After reading the data below, copy out every line that contains the word "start".

....

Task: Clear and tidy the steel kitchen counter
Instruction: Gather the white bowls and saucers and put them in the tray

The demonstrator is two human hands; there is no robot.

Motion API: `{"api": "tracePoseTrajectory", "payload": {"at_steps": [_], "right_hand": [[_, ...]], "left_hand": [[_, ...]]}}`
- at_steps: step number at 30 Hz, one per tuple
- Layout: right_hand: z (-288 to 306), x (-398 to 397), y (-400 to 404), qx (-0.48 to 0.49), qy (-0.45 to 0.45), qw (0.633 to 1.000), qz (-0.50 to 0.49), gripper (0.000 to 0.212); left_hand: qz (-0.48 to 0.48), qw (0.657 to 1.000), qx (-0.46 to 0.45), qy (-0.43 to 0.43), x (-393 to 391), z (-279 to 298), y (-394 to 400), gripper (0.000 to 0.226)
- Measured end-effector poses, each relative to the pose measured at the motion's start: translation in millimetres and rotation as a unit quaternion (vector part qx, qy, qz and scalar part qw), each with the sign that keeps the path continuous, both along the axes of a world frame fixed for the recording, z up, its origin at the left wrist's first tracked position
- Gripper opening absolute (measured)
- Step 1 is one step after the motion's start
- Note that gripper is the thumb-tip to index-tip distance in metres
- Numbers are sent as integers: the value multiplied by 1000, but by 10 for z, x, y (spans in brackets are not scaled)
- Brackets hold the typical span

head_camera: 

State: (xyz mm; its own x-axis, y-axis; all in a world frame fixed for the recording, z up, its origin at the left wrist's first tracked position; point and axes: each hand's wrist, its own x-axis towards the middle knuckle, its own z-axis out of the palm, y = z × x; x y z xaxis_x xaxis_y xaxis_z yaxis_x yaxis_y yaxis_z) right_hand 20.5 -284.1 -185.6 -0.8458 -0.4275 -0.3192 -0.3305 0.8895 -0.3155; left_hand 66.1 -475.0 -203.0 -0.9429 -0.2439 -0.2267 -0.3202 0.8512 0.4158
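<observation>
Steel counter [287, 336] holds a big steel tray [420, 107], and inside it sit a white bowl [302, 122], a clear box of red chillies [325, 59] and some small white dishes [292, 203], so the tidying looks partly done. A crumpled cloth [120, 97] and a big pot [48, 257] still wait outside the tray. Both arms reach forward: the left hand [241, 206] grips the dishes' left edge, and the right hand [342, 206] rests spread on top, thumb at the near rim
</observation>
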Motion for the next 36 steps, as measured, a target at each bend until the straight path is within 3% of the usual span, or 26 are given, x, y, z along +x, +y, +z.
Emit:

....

● ANSWER TO THIS EXERCISE
- Measured end-effector poses, each relative to the pose measured at the motion's start: translation in millimetres and rotation as a unit quaternion (vector part qx, qy, qz and scalar part qw), each with the sign that keeps the path continuous, both along the axes of a world frame fixed for the recording, z up, its origin at the left wrist's first tracked position
- Step 1 is one step after the motion's start

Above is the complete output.